Pope Benedict consecrates Barcelona's Sagrada Familia
Pope Benedict XVI has consecrated Antoni Gaudi's unfinished church, the Sagrada Familia, as a basilica in the Spanish city of Barcelona.
The Pope sprinkled holy water on the altar before a congregation of more than 6,500 people.
Gaudi's greatest work has been under construction for more than a century, and will not be finished before 2026.
The current chief architect said he hoped the Pope's visit would provide the boost needed to finish the work.
Before leaving for Rome from Barcelona's El Prat airport, Pope Benedict called on Europe's Catholics to renew their faith.
"May this faith find new vigour on this continent and become a source of inspiration," he said at the end of the two-day visit.
In his earlier homily, he again criticised divorce, same-sex marriage and abortion.
He was seen off by dignitaries including Prime Minister Jose Luis Rodriguez Zapatero, King Juan Carlos and Queen Sofia.
Sagrada Familia is currently funded by private donations and visitors' fees.
Following the consecration, the main nave is now open for daily Mass for the first time.
Work began on Barcelona's Sagrada Familia (Expiatory Temple of the Holy Family) in 1882, based on a design by Francisco de Paula Villar, who envisioned a simple church in a traditional neo-Gothic style.
But after he resigned in 1883, Gaudi was appointed the lead architect and redesigned the church entirely. His imaginative plans included 18 spires and five naves, rich with decorated organic detailing.
He once said it was an expression of "the divine history of the salvation of man through Christ incarnate, given to the world by the Virgin Mary".
In 1911, the devout Catholic devoted himself entirely to the project, and spent the next 15 years living and working on site as a virtual recluse, supervising work.

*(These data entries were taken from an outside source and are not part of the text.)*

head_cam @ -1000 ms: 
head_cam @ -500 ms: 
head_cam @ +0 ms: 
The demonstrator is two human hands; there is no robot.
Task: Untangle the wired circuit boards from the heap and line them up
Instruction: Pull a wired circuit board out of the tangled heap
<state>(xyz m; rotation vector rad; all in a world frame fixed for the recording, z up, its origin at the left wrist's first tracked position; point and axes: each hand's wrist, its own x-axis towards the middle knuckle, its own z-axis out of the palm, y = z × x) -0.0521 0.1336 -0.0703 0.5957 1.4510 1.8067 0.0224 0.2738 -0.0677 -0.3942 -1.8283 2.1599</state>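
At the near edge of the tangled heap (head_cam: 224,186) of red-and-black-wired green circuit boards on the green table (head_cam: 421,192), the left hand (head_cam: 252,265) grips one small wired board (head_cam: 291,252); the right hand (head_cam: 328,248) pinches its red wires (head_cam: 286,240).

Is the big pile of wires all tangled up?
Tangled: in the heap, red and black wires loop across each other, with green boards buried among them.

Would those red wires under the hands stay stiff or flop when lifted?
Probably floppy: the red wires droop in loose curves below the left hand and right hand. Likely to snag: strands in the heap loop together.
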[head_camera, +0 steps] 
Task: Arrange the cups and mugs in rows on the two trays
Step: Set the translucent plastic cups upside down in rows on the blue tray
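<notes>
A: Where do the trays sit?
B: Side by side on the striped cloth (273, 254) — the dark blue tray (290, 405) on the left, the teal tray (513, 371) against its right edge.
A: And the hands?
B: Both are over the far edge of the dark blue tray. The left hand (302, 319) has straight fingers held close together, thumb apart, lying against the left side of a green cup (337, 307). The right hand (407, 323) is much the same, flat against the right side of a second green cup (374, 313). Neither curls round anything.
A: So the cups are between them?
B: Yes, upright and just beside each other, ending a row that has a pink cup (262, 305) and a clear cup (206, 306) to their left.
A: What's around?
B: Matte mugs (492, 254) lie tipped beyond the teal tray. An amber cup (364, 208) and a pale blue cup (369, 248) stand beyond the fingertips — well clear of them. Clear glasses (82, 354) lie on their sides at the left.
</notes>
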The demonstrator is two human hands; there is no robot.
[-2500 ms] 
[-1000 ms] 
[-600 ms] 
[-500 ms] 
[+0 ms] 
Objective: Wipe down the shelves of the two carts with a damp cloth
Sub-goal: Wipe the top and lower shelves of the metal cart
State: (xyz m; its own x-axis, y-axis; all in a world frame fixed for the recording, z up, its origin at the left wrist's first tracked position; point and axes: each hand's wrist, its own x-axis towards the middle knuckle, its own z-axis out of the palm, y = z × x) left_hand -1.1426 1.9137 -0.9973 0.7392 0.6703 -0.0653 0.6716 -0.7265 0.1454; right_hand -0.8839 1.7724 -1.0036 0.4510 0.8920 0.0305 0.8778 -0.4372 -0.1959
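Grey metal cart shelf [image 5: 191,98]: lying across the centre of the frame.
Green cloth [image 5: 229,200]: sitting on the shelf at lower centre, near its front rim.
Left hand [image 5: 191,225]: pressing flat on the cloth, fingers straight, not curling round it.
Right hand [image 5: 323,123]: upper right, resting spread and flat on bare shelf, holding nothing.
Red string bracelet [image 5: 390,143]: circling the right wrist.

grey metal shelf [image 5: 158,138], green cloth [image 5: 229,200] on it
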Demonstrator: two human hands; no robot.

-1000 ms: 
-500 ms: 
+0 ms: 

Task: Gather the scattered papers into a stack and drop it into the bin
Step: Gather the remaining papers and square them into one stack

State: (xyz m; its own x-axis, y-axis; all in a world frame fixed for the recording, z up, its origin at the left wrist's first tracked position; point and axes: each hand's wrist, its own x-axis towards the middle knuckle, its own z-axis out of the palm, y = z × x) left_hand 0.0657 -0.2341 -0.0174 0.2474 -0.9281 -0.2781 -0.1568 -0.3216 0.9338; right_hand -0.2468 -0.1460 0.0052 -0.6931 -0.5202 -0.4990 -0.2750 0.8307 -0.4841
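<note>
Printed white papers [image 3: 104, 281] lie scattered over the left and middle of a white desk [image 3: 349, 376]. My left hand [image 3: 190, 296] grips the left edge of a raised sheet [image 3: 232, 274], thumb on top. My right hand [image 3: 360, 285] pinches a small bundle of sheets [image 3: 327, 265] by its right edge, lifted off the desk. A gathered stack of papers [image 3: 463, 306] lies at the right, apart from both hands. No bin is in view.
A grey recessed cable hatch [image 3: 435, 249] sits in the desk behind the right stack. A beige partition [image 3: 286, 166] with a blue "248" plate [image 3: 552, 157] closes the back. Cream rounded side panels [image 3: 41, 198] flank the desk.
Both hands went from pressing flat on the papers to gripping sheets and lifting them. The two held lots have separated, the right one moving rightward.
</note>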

He died in 1926, after being run over by a tram.
Already a Unesco world heritage site visited by millions, it will become the world's tallest church when the 170m (560ft) central tower is erected.
In preparation for the Pope's visit, workers covered the central nave and installed stained-glass windows.
Crowds lined the streets to greet the Pope as he drove to the church.
There was also a protest by about 200 gay activists who staged a "kiss-in".
"We are here to demonstrate against the Pope's visit and call for a change in the mentality of the Catholic institution which still opposes our right to different ways of loving," said one protester, Sergi Diaz.
In Santiago de Compostela on Saturday, the Pope warned of an "aggressive anti-clericalism" in Spain which was akin to that experienced during the 1930s.
The comments were a reference to the civil war era, during which Republicans killed thousands of priests and nuns, and burned churches.
Despite opposition from the Roman Catholic Church, Spain's Socialist-led government has introduced laws allowing gay marriage, fast-track divorce and easier access to abortions.
This is Pope Benedict's second visit to Spain since his election, and a third visit is planned next year for World Youth Day, a sign of how important the Vatican considers the health of the Church in the country.
Only 14.4% of Spaniards regularly attend mass, and legal changes to allow divorce, gay marriage and abortion have caused concern to the Church. But 73% of Spaniards still define themselves as Catholic.